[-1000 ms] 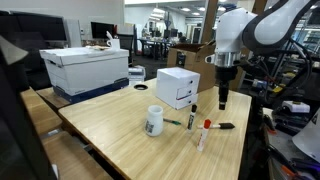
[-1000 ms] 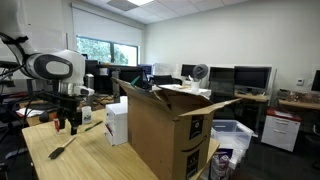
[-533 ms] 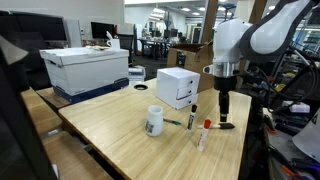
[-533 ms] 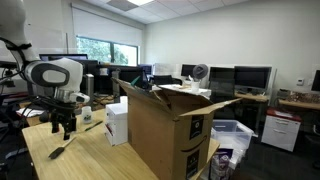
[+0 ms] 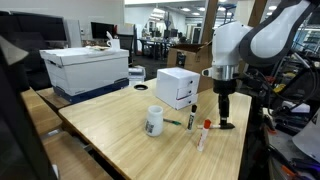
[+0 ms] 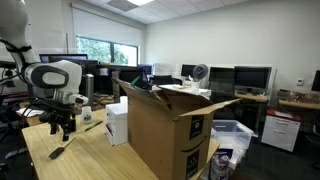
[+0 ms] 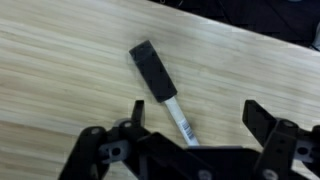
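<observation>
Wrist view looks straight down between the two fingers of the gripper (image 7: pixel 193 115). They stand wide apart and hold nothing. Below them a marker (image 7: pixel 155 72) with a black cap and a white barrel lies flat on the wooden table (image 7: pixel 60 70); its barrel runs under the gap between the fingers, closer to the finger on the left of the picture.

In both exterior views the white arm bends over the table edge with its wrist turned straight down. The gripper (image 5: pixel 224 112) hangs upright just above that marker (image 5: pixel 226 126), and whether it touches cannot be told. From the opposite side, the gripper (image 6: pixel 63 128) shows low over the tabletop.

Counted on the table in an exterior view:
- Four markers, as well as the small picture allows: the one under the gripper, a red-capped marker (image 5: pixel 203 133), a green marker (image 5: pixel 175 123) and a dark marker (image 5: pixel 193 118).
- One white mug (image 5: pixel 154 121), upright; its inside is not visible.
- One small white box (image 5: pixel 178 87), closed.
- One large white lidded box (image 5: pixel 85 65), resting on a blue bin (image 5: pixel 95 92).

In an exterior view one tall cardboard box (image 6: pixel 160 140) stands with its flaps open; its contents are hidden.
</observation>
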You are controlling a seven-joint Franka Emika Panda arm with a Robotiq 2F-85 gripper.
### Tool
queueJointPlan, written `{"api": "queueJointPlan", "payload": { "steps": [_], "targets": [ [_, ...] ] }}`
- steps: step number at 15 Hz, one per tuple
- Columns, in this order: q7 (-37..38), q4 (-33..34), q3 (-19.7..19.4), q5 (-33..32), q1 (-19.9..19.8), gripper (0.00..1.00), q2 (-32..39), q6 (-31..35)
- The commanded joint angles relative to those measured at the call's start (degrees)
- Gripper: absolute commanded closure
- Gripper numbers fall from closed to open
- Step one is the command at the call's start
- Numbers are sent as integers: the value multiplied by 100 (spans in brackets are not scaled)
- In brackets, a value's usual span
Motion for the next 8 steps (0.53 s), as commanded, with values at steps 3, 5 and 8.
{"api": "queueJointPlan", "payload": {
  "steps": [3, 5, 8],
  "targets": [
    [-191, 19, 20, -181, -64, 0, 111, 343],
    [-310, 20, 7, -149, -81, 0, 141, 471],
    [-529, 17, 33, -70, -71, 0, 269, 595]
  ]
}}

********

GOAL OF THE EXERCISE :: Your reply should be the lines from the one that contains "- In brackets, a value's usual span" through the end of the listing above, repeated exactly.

FINAL ANSWER ::
- In brackets, a value's usual span
Motion for the next 8 steps (0.53 s), as commanded, with values at steps 3, 5 and 8.
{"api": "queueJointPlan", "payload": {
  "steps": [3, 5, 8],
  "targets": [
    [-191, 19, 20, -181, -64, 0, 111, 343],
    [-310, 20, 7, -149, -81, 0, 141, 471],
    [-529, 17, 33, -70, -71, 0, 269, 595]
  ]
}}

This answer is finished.